Se caracterizó por su fuerza y lucha incombustible en el campo. Un auténtico guerrero que nunca se dio por vencido. En ninguna situación, ya fuera en la lucha de un balón o en la lucha contra las muchísimas lesiones que sufrió durante toda su carrera deportiva, que nunca le hicieron desesperar. Un guerrero que a base de trabajo y buen hacer se ha convertido en toda una leyenda del Barcelona y del fútbol español. Ha ganado todo lo que se puede ganar. Tanto con su club como con la selección española.
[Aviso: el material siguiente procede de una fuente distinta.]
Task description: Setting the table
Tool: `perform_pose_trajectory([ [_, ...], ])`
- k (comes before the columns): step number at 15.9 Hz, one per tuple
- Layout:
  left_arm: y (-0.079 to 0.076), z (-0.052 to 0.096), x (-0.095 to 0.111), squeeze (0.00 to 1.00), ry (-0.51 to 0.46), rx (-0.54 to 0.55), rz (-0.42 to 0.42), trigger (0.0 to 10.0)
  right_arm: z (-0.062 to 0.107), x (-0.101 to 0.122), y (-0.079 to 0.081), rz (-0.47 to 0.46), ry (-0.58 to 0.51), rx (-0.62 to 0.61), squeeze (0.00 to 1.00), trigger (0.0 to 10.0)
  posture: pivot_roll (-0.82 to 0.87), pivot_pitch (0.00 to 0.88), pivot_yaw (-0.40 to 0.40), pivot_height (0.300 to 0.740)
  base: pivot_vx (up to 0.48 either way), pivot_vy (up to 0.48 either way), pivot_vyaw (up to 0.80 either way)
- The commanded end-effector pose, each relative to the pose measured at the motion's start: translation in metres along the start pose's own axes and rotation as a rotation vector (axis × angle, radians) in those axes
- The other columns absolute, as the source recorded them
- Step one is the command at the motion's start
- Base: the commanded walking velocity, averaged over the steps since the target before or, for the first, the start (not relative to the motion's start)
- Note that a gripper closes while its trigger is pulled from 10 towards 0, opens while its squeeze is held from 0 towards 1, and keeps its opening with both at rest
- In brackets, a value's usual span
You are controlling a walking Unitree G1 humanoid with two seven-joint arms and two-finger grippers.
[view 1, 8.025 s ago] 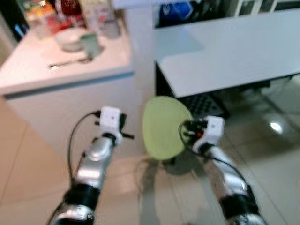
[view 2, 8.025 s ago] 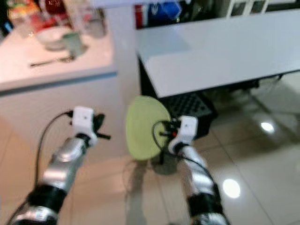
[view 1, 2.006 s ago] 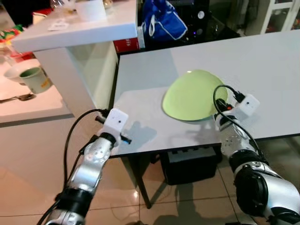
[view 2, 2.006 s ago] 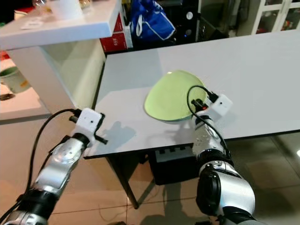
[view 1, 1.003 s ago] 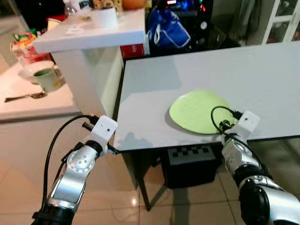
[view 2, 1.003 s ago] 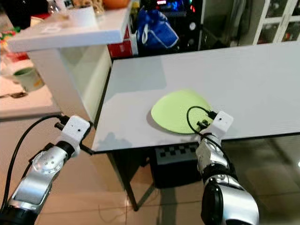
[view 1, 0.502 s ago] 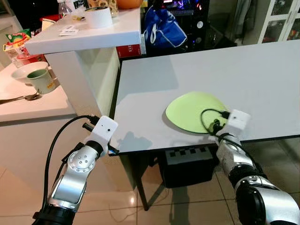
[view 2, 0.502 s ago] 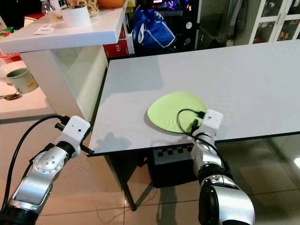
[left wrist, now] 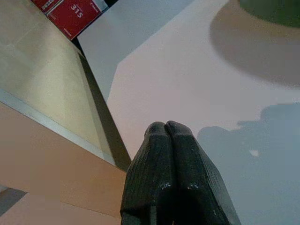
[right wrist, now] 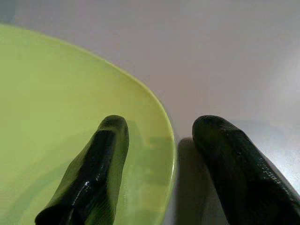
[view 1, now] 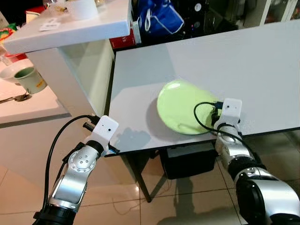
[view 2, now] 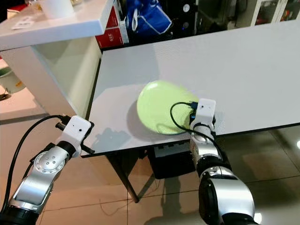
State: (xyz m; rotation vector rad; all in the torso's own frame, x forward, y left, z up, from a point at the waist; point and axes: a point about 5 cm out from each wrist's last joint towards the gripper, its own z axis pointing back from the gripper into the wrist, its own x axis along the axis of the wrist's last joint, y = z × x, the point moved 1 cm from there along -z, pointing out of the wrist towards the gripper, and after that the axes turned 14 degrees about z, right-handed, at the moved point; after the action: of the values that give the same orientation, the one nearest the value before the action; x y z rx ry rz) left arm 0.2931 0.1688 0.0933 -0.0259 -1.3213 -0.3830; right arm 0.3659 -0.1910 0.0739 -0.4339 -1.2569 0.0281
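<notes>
Your round lime-green plate [view 1: 182,106] lies flat on the pale grey counter [view 1: 262,65], near its front edge and well in from the left corner. That looks like the first piece of the setting down. The right tool [right wrist: 161,159] has its fingers spread across the plate's rim, one finger [right wrist: 91,173] over the plate's face and the other finger [right wrist: 243,164] outside it above the counter; from the wrist view you cannot be sure the inner finger is clear of the glaze, so treat the plate as released but not yet free of the tool.

What is left, judging by the bare counter around the plate, is most of the job: a green mug [view 1: 33,79], a white bowl [view 1: 9,72] and a piece of metal cutlery [view 1: 14,98] sit on the lower white counter [view 1: 33,110] far to your left, none yet brought over.

The left tool [left wrist: 169,133] is clenched on nothing and hovers by the grey counter's front left corner [view 1: 112,151].

For room: the plate's near rim sits close to the front edge, so draw the right tool straight back rather than sideways, or you could drag it off. The raised white ledge [view 1: 70,33] overhangs the gap between the two counters on your left; the far and right stretches of the grey counter are open.
</notes>
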Motion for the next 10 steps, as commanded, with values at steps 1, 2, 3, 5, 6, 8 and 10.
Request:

Ha sido un jugador muy querido y respetado en los dos equipos donde ha jugado, el Barça y la selección. Un caballero dentro y fuera del terreno de juego. Un tipo discreto que encarnó, y siempre lo hará, los valores del deporte, al margen de cualquier rivalidad o polémica. Una persona que es querida por su gente y por los rivales. Y muy respetado, y querido también, por muchos aficionados no culés.
La carrera de Carles Puyol ha sido extraordinaria. Tanto como él. Un ejemplo perfecto de lo que debe ser un deportista y de cómo debe comportarse, tanto en el césped como en la vida en general. Es, junto a nombres como Raúl González Blanco, Pau Gasol o Rafael Nadal, uno de los mejores deportistas de la historia del deporte español. Una leyenda.